WORK ORDER: Reproduce every line in the material below that holds "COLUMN".

DATA BELOW:
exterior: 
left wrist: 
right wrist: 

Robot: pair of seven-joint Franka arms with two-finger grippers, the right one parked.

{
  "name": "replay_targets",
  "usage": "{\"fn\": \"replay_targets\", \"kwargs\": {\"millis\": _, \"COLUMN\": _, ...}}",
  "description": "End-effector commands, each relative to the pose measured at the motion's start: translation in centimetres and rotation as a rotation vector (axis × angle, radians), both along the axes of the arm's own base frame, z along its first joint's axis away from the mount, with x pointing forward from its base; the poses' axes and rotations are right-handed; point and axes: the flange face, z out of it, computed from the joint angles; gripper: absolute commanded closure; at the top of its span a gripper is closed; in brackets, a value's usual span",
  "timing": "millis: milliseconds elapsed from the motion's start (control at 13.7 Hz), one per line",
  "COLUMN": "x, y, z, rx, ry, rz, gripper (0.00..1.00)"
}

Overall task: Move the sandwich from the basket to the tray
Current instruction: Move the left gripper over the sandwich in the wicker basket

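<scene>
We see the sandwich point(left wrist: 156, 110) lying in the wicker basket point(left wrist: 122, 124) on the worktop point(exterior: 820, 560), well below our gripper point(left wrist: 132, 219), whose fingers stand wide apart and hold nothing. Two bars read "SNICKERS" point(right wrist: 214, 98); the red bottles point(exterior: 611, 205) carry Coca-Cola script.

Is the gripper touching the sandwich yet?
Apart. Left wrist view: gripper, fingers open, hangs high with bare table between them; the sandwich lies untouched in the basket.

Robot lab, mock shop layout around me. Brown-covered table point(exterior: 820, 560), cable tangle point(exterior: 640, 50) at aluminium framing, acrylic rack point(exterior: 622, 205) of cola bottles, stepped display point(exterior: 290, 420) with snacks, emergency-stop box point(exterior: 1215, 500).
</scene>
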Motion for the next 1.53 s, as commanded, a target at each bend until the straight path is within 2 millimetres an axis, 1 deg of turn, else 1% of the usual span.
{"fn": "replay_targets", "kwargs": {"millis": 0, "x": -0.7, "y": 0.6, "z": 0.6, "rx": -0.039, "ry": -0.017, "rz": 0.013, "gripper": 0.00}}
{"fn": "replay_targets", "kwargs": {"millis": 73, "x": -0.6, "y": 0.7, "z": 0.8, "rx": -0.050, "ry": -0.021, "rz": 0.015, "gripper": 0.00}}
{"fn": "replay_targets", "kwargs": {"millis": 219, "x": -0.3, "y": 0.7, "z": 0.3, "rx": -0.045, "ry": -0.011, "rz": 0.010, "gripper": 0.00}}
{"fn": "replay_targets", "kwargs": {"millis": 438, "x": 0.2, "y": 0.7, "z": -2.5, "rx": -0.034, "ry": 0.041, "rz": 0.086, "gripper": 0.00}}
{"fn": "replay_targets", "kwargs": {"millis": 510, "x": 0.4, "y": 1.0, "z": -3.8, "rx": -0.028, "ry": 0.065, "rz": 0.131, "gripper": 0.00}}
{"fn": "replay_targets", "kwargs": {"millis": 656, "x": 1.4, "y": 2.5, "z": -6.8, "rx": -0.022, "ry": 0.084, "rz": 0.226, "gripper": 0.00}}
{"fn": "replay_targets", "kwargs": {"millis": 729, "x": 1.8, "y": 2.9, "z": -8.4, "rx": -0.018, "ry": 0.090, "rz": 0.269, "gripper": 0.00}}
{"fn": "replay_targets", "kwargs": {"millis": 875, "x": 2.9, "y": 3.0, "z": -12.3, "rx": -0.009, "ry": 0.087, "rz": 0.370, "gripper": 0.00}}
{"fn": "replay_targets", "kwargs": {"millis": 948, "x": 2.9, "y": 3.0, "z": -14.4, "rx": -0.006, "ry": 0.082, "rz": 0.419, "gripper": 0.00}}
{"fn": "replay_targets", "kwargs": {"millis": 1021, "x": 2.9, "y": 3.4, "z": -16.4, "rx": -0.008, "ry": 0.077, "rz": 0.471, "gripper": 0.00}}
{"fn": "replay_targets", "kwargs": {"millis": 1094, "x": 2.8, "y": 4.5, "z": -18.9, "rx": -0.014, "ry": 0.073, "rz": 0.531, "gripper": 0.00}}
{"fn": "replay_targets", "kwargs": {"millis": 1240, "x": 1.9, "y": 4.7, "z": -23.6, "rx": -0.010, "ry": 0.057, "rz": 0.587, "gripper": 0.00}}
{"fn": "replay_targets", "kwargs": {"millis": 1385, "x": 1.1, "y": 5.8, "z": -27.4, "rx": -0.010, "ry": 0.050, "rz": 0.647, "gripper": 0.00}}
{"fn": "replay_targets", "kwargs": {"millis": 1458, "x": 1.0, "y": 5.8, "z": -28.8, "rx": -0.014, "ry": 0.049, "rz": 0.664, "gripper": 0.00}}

WRITTEN RESPONSE:
  "usage": "{\"fn\": \"replay_targets\", \"kwargs\": {\"millis\": _, \"COLUMN\": _, ...}}",
  "COLUMN": "x, y, z, rx, ry, rz, gripper (0.00..1.00)"

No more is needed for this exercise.